What you will do.
The reply should contain every line of the data, repeated exactly, and no pictures.
*** Block opens ***
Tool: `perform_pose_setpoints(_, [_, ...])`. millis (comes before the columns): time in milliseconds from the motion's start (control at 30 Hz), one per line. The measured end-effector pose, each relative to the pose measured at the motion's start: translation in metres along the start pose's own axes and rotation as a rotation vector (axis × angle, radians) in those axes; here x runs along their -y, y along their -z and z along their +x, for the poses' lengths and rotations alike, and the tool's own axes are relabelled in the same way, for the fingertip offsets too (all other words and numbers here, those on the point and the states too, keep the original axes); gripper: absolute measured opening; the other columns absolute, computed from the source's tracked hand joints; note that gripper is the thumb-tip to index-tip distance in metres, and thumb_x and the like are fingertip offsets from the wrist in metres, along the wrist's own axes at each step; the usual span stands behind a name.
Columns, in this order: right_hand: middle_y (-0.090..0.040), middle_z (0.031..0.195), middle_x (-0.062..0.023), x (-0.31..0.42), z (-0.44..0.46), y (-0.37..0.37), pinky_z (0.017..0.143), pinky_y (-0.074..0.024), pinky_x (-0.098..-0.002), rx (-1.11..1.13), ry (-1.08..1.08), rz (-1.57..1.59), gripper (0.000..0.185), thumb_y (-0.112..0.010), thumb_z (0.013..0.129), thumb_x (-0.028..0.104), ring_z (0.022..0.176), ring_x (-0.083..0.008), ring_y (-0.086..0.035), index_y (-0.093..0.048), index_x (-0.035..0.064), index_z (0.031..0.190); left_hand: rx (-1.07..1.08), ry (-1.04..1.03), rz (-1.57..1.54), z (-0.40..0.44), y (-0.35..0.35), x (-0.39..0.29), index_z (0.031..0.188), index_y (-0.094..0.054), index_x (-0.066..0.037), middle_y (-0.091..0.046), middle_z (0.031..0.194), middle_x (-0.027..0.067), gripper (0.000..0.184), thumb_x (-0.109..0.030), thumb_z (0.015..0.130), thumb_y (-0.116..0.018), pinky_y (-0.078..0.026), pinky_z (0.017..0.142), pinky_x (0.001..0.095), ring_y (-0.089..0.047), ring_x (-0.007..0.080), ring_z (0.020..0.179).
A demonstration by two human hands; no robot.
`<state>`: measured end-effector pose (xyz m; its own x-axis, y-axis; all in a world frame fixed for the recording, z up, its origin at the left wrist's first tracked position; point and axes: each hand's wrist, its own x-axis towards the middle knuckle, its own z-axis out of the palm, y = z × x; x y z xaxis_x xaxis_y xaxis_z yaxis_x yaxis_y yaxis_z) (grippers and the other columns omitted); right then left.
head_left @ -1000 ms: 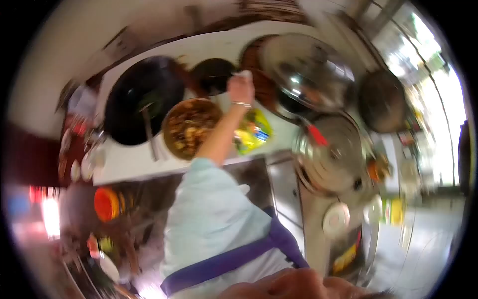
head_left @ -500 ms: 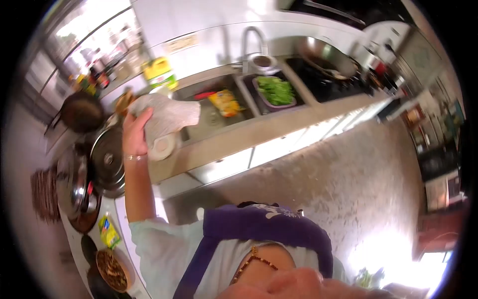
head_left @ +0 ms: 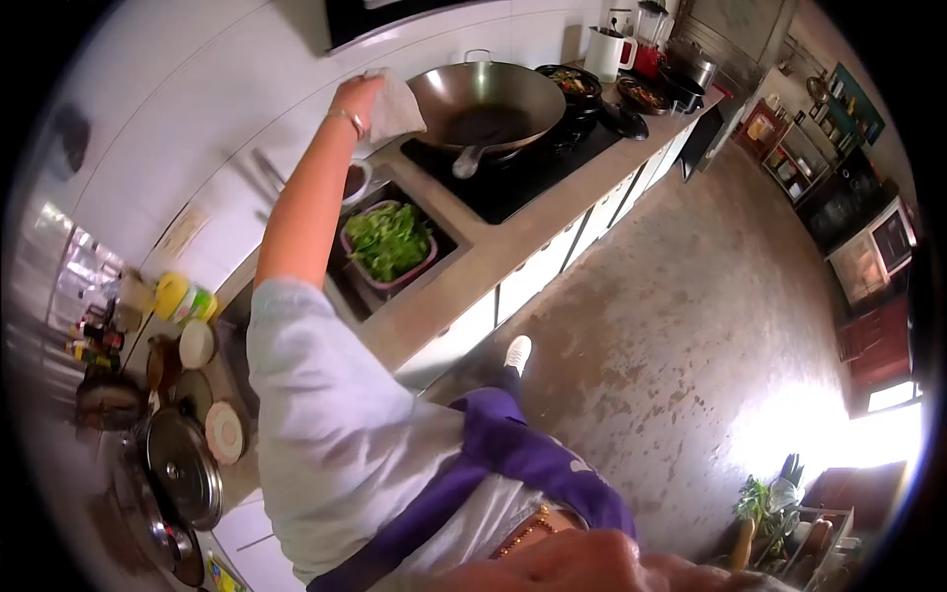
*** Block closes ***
Answer.
Tool: `perform_pose_setpoints(_, [_, ...])`. millis (comes before the columns): time in milliseconds from the motion's start (control at 30 Hz), one per line. The measured end-effector pose, each relative to the pose measured at the motion's start: translation in metres along the start pose's own axes and rotation as a rotation vector (axis × angle, radians) in those axes; here x runs along their -y, y along their -z and z along their +x, for the poses' lengths and rotations alike, and the tool's own axes are relabelled in the same way, for the fingertip offsets too (all other words and numbers here, those on the point and the states too, keep the original axes); gripper: absolute measured opening; the other columns absolute, computed from the source's tracked hand joints; note that gripper is the thumb-tip to index-tip distance in metres, and thumb_x and the like are fingertip offsets from the wrist in metres, along the wrist's own axes at each step; the usual span stands behind a name.
Columns, in this order: right_hand: middle_y (-0.090..0.040), middle_z (0.031..0.195), middle_x (-0.062..0.023), x (-0.31..0.42), z (-0.44..0.46), y (-0.37..0.37), pinky_z (0.017..0.143), pinky_y (-0.074..0.024), pinky_x (-0.098..-0.002), rx (-1.11..1.13), ry (-1.08..1.08), rz (-1.57..1.59), gripper (0.000..0.185), thumb_y (-0.112..0.010), thumb_z (0.013..0.129), thumb_x (-0.028..0.104), ring_z (0.022..0.176), ring_x (-0.083..0.008), ring_y (-0.086..0.035), index_y (-0.093..0.048), index_x (-0.035..0.064), index_z (0.031..0.190); left_hand: rx (-1.07..1.08), ry (-1.04..1.03), rz (-1.57..1.54), z (-0.40..0.44), y (-0.35..0.35), x (-0.39..0.29), index_z (0.031..0.188), index_y (-0.094..0.054), index_x (-0.066..0.037), middle_y (-0.091..0.046), middle_z (0.031..0.194), middle_x (-0.027..0.067), gripper (0.000..0.184), thumb_x (-0.109..0.030), thumb_z (0.015..0.130), thumb_y (-0.116..0.018), pinky_y (-0.078..0.026), pinky_z (0.017..0.142), pinky_x (0.001..0.095), ring_y (-0.089..0.047), ring_x (-0.007..0.080), ring_z (0.020..0.179).
A demonstration by two human hands; no robot.
`<state>`: measured end-effector pose (xyz m; its own x-axis, y-axis; all in a world frame fixed for the recording, z up, its origin at the left wrist's first tracked position; point and axes: each hand's wrist, its own x-axis towards the middle knuckle, its own z-axis out of the palm, y = z × x; x y z xaxis_x xaxis_y xaxis_z yaxis_x yaxis_y yaxis_z) (grippers and the other columns omitted); right then left.
head_left @ -1000 ms: 
head_left @ -500 ms: 
head_left @ +0 ms: 

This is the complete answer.